「ナックル姫」が歴史的勝利を挙げた。前関西独立リーグ神戸の吉田えり投手(17)が23日、マツダスタジアムで行われた広島のファン感謝デーにゲスト参加し、初めてNPB現役選手に真剣勝負を挑んだ。1イニング限定の対決で先頭の前田智徳外野手(38)をナックルボールで捕邪飛に抑えるなど、持ち味を発揮した。

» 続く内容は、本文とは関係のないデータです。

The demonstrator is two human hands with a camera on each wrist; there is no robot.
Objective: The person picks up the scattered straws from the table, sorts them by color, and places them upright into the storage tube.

 カウント1ー1からの3球目。下手投げからの内角球は微妙に動き、バットコントロールに定評のある前田智を打ちとった。「揺れてビックリしましたよ。スライドしてきて…」。初めて見た魔球の軌道を予測できず、完全に惑わされてしまった。吉田が3アウトを取るまでに2点以内に抑えれば吉田の勝ちという特別ルール。1死後、栗原、東出に連打を浴びて1点を失ったが、1死一、三塁のピンチで代打横山をナックルで二塁併殺打に片づけて、見事に“勝利”を飾った。

 吉田は「最初は威圧感がすごくあって、正直怖かったです。(結果は)いっぱいいっぱいだったので、覚えていない。打者の威圧感、迫力が漫画みたいでビリビリ来ました」と夢心地の20球だった。来季の所属先は未定だが、夢のNPB入りに向けて、思いを強くした。